0 Comments

Note: sexual scenes, nudity, public shame, dares, physical violence dark

 

The wind brushed over my bare skin, cool, and damp, whispering the promise of rain. The red moon hangs high, bleeding light across the courtyard. The hills drown in its glow, and I breathe it in, metallic, electric, alive. What began as a dare has turned ritual. Living among monsters makes a human crave danger the way others crave sleep. Every year I dance here, nothing on but a fading tan line and the rhythm in my veins. Stone bites my feet; the air tastes like copper and rain. The courtyard hums beneath the rhythm of my pulse.
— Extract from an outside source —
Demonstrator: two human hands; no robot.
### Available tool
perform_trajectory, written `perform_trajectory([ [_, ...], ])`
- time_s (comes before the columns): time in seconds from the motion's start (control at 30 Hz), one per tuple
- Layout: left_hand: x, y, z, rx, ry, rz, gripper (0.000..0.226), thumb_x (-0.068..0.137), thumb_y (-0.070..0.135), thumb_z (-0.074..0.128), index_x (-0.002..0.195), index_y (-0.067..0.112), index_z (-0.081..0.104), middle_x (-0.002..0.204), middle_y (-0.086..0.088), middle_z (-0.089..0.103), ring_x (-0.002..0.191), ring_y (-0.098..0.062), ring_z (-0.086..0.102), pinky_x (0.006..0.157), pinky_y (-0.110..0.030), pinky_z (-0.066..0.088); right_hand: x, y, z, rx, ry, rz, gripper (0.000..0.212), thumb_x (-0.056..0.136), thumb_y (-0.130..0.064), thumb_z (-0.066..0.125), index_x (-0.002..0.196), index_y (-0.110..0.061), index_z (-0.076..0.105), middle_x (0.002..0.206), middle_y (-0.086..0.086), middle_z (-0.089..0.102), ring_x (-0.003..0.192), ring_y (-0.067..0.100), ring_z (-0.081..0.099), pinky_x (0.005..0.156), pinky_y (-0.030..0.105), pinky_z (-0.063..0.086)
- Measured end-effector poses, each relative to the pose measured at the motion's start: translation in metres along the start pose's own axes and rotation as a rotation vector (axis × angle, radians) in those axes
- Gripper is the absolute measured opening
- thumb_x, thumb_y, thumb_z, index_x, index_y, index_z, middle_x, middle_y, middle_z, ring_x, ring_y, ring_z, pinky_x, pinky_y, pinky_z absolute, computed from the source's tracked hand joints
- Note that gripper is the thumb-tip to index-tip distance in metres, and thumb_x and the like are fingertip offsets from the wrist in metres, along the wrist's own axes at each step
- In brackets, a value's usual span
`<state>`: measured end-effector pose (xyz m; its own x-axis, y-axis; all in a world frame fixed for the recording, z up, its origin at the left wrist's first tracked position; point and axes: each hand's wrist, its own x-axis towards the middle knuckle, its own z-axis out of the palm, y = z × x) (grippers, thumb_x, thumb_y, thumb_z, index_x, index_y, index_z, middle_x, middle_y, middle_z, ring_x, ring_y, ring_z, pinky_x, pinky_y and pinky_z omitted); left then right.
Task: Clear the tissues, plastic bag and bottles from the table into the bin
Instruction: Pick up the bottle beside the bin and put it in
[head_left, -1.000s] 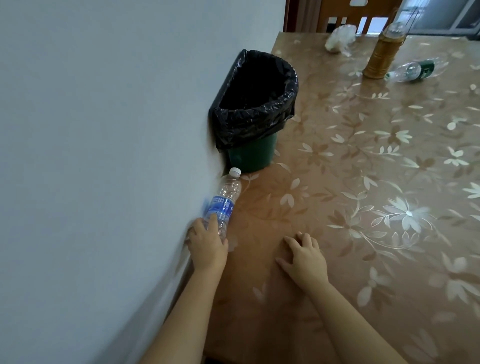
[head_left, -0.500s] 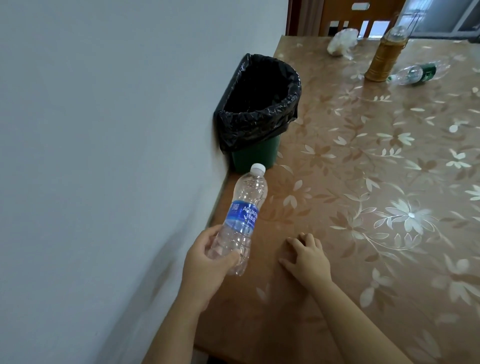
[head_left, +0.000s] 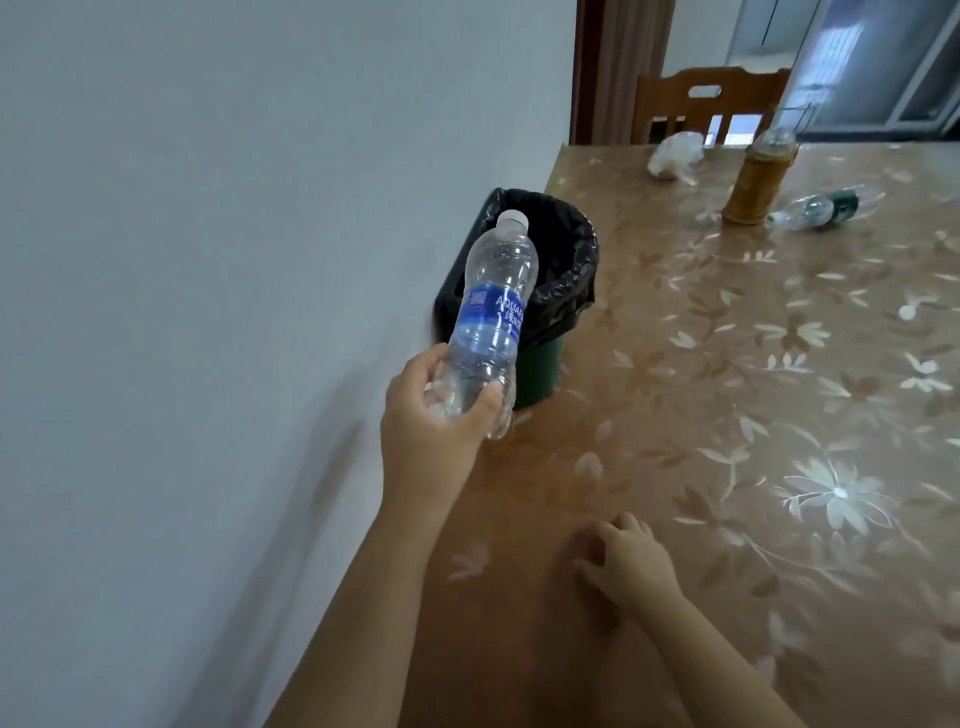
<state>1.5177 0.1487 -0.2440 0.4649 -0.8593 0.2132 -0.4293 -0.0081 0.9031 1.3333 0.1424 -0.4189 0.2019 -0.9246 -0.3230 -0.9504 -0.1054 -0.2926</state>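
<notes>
Left hand (head_left: 431, 410) is seen at frame centre, fingers and thumb wrapped round the lower body of the blue-label bottle (head_left: 491, 312). The bottle is held clear of the table (head_left: 701, 415), tilted slightly right, white cap uppermost, and appears empty. Its upper half is overlapped with the bin (head_left: 571, 291) behind it; whether the cap is over the opening or short of it cannot be told from this angle. The bin is stood on the table against the wall (head_left: 208, 260), just above frame centre: green body, with a black liner (head_left: 582, 249) folded over the rim. Right hand (head_left: 631, 564) is laid on the table at lower centre-right, fingers loosely curled, nothing gripped. Three more items are seen at the upper right, at the table's far end and well apart from the bin: a white crumpled item (head_left: 675, 155) (bag or tissue, not distinguishable), an amber bottle (head_left: 759, 179) stood upright, and a green-label bottle (head_left: 826, 205) lain on its side just right of it. A wooden chair (head_left: 711, 98) is visible beyond the far table edge.
</notes>
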Motion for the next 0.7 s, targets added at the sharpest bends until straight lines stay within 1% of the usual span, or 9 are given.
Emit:
perform_trajectory([
  [0.1,0.03,0.008,0.019,0.105,0.014,0.065,0.045,0.073,0.028,0.071,0.114,0.02,0.053,0.113,-0.003,0.058,0.086,-0.007,0.051,0.06,0.004,0.035,0.004,0.002,0.001,0.021,0.001,-0.002,0.043,0.081,-0.044,0.058,0.119,-0.025,0.05,0.121,0.003,0.042,0.113,0.024,0.038,0.085,0.035,0.047],
  [0.17,0.048,0.012,0.03,0.167,0.04,0.125,0.046,0.074,0.026,0.071,0.114,0.014,0.053,0.112,-0.009,0.058,0.086,-0.009,0.048,0.058,0.006,0.032,0.004,0.004,0.002,0.031,0.018,-0.01,0.041,0.08,-0.042,0.058,0.118,-0.026,0.051,0.123,0.002,0.039,0.114,0.024,0.036,0.082,0.034,0.05],
  [0.27,0.073,0.015,0.046,0.24,0.056,0.173,0.045,0.075,0.023,0.07,0.114,0.009,0.052,0.111,-0.013,0.055,0.091,-0.017,0.052,0.062,-0.004,0.036,0.004,0.008,0.003,0.012,0.036,-0.037,0.038,0.08,-0.04,0.058,0.116,-0.029,0.051,0.118,-0.001,0.039,0.111,0.021,0.035,0.076,0.03,0.052],
  [0.33,0.089,0.012,0.056,0.272,0.072,0.176,0.044,0.075,0.024,0.069,0.113,0.009,0.052,0.111,-0.015,0.053,0.095,-0.025,0.055,0.07,-0.022,0.042,0.005,0.009,0.004,0.0,0.041,-0.048,0.038,0.08,-0.041,0.057,0.116,-0.03,0.05,0.117,-0.002,0.039,0.109,0.02,0.035,0.075,0.029,0.052],
  [0.4,0.105,0.009,0.065,0.292,0.077,0.178,0.045,0.077,0.025,0.068,0.115,0.008,0.051,0.115,-0.016,0.052,0.1,-0.03,0.054,0.078,-0.032,0.046,0.007,0.01,0.004,-0.003,0.045,-0.05,0.038,0.08,-0.042,0.056,0.116,-0.031,0.05,0.119,-0.002,0.039,0.109,0.02,0.035,0.075,0.029,0.052],
  [0.5,0.121,0.007,0.075,0.305,0.015,0.196,0.059,0.08,0.027,0.066,0.129,0.005,0.041,0.127,-0.018,0.045,0.115,-0.029,0.047,0.093,-0.036,0.043,0.009,0.014,0.006,0.012,0.042,-0.05,0.043,0.078,-0.044,0.058,0.118,-0.033,0.048,0.124,-0.002,0.037,0.113,0.021,0.034,0.079,0.031,0.051],
  [0.57,0.124,0.005,0.079,0.365,-0.012,0.226,0.066,0.081,0.033,0.064,0.134,0.007,0.035,0.137,-0.019,0.038,0.125,-0.03,0.037,0.1,-0.039,0.038,0.01,0.016,0.008,0.017,0.051,-0.054,0.045,0.077,-0.046,0.059,0.119,-0.035,0.048,0.124,-0.003,0.037,0.112,0.021,0.034,0.079,0.031,0.051],
  [0.63,0.119,0.002,0.082,0.451,-0.003,0.258,0.068,0.082,0.037,0.062,0.136,0.01,0.032,0.143,-0.019,0.032,0.133,-0.031,0.027,0.106,-0.043,0.03,0.01,0.016,0.008,0.019,0.068,-0.061,0.044,0.077,-0.045,0.06,0.118,-0.034,0.05,0.122,-0.003,0.04,0.11,0.02,0.035,0.076,0.03,0.051],
  [0.7,0.107,-0.002,0.084,0.496,0.004,0.294,0.065,0.083,0.034,0.061,0.135,0.009,0.034,0.143,-0.02,0.033,0.133,-0.032,0.026,0.108,-0.044,0.027,0.008,0.017,0.008,0.031,0.088,-0.064,0.042,0.077,-0.044,0.061,0.117,-0.033,0.051,0.119,-0.002,0.041,0.108,0.02,0.037,0.074,0.029,0.051],
])
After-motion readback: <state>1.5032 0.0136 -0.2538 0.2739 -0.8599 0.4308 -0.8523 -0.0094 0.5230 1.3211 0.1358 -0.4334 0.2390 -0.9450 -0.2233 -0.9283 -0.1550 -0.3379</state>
Shadows lean and sway with me, drunk on the same melody. Every spin sends droplets flying from my hairlike fragments of light, and for one brief heartbeat, I imagine the moon dancing with me.

Every monster was here, pulled by in by my human flesh and scent. Yet the one I wanted to see the most, was keeping his distance. He doesn’t like the way I make him feel, after all monsters should not feel. Little does he know it’s not normal for humans to fall for the monster as well. He’s afraid of hurting me, but little does he know that it is not possible to hurt me. I’ve lived through worse than claws and fangs. What breaks me are the things that pretend to be gentle, the soft words before betrayal, the quiet after screams. Monsters are honest in their hunger; it’s the humans who taught me how to bleed.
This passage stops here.